Exercise requirements: When you copy the material below, keep every line exact and omit the pictures.
--------------------------------
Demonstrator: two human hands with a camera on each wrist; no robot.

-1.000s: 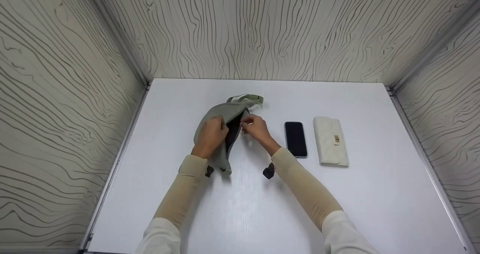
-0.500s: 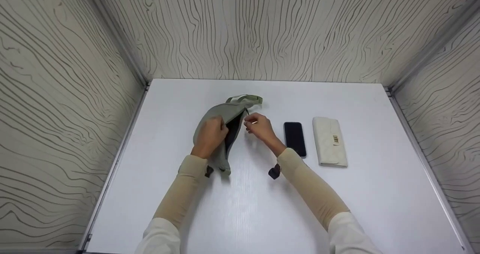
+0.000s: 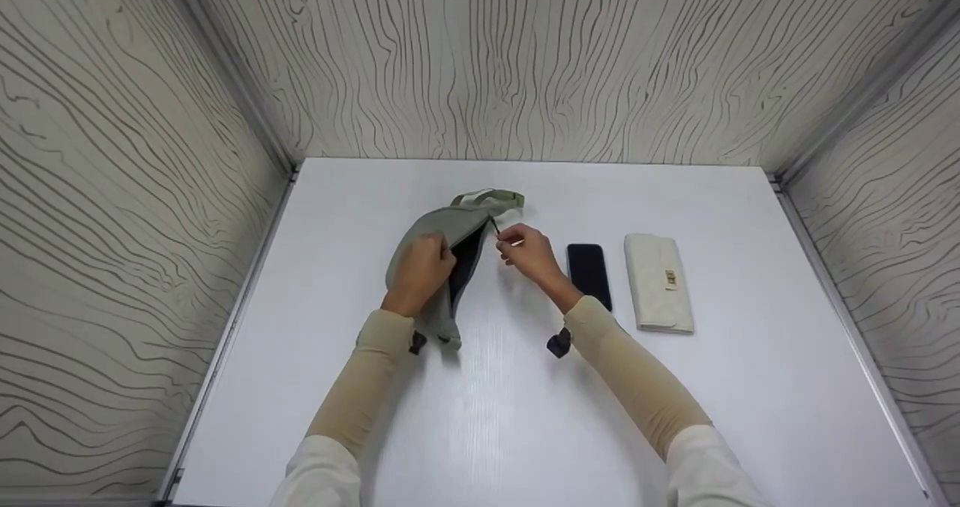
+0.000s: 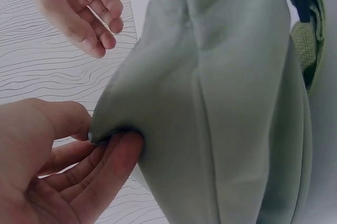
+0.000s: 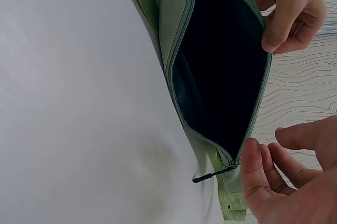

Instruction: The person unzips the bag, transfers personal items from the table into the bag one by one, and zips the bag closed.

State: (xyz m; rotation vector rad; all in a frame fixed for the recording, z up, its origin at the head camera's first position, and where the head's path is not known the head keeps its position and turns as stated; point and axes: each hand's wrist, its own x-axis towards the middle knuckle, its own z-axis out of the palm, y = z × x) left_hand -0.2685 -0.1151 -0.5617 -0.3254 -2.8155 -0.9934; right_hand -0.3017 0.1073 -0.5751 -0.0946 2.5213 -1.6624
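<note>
A grey-green waist bag (image 3: pixel 436 222) lies on the white table with its zip undone, its dark inside showing in the right wrist view. My left hand (image 3: pixel 423 273) pinches one edge of the opening between thumb and fingers and lifts it, as the left wrist view shows (image 4: pixel 79 166). Beside the far end of the opening is my right hand (image 3: pixel 531 256), its fingers loosely bent and apart. The dark zip pull (image 5: pixel 213 175) hangs free of those fingers in the right wrist view. The bag's green strap (image 3: pixel 495 196) trails at the far end.
A black smartphone (image 3: pixel 589 276) lies flat right of the right hand, partly covered by the wrist. Farther right is a cream quilted wallet (image 3: pixel 658 286) with a metal clasp. Wood-patterned panels (image 3: pixel 480 64) enclose the table (image 3: pixel 750 387) at the back and sides.
The right hand has drawn back to the right, away from the bag's opening, and the zip pull has come into sight. The left hand has kept its hold on the edge.
</note>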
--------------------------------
Your response:
Demonstrator: two human hands with a camera on each wrist; no robot.

-1.000s: 
-0.500s: 
+0.000s: 
+0.000s: 
+0.000s: 

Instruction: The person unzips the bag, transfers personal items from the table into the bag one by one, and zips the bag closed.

State: (xyz m; rotation vector rad; all in a frame fixed for the recording, z up, its origin at the head camera's first position, and where the head's path is not known the head keeps its position and turns as stated; point and axes: each hand's wrist, its own x-axis towards the middle knuckle, its own z-axis out of the palm, y = z × x) left_hand -0.2685 -0.1151 -0.5617 -0.3254 -2.8155 -0.9934; right_hand -0.3017 0.1073 -0.5751 -0.0946 2.5213 -1.6624
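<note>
A grey-green waist bag (image 3: pixel 436 222) lies on the white table with its zip undone, its dark inside showing in the right wrist view. My left hand (image 3: pixel 423 273) pinches one edge of the opening between thumb and fingers and lifts it, as the left wrist view shows (image 4: pixel 79 166). Beside the far end of the opening is my right hand (image 3: pixel 531 256), its fingers loosely bent and apart. The dark zip pull (image 5: pixel 213 175) hangs free of those fingers in the right wrist view. The bag's green strap (image 3: pixel 495 196) trails at the far end.
A black smartphone (image 3: pixel 589 276) lies flat right of the right hand, partly covered by the wrist. Farther right is a cream quilted wallet (image 3: pixel 658 286) with a metal clasp. Wood-patterned panels (image 3: pixel 480 64) enclose the table (image 3: pixel 750 387) at the back and sides.
The right hand has drawn back to the right, away from the bag's opening, and the zip pull has come into sight. The left hand has kept its hold on the edge.
</note>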

The required output has been given.